- _Work order_
Among the entries below, find the lines with the word "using" and return them.

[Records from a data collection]
-------------------------

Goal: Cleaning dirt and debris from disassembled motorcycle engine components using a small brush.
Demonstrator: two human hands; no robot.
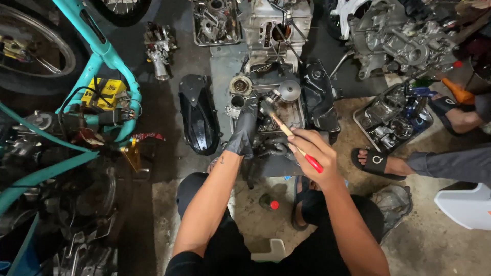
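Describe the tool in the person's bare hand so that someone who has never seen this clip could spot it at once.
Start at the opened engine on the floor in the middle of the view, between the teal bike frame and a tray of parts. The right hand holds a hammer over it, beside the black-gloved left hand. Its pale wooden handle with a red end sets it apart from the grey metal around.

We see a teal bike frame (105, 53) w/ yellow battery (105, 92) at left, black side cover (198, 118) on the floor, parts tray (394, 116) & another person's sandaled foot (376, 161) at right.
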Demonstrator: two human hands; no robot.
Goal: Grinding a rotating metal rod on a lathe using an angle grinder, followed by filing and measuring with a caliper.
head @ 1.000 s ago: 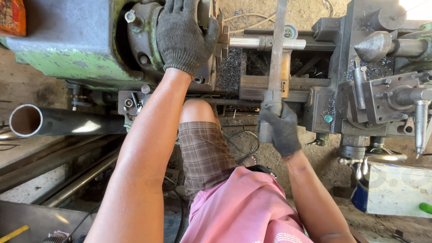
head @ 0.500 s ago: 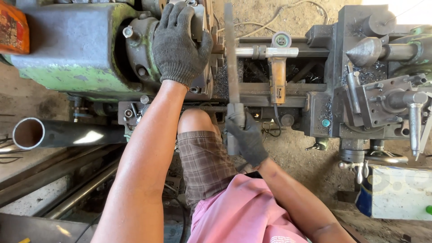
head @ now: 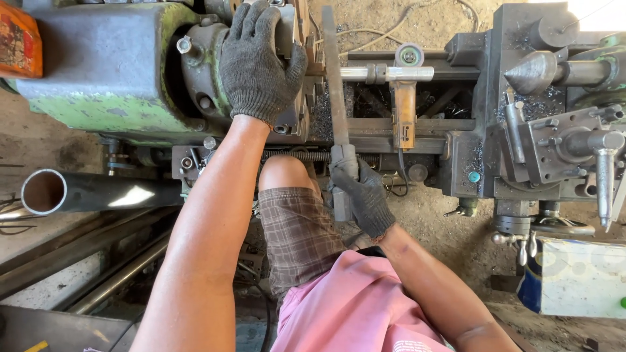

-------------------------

- _Reply to the exercise_
Goal: Cleaning dirt and debris from disassembled motorcycle engine components using a small brush.
Goal: Grinding a rotating metal rod on a lathe using an angle grinder, followed by filing and measuring with a caliper.

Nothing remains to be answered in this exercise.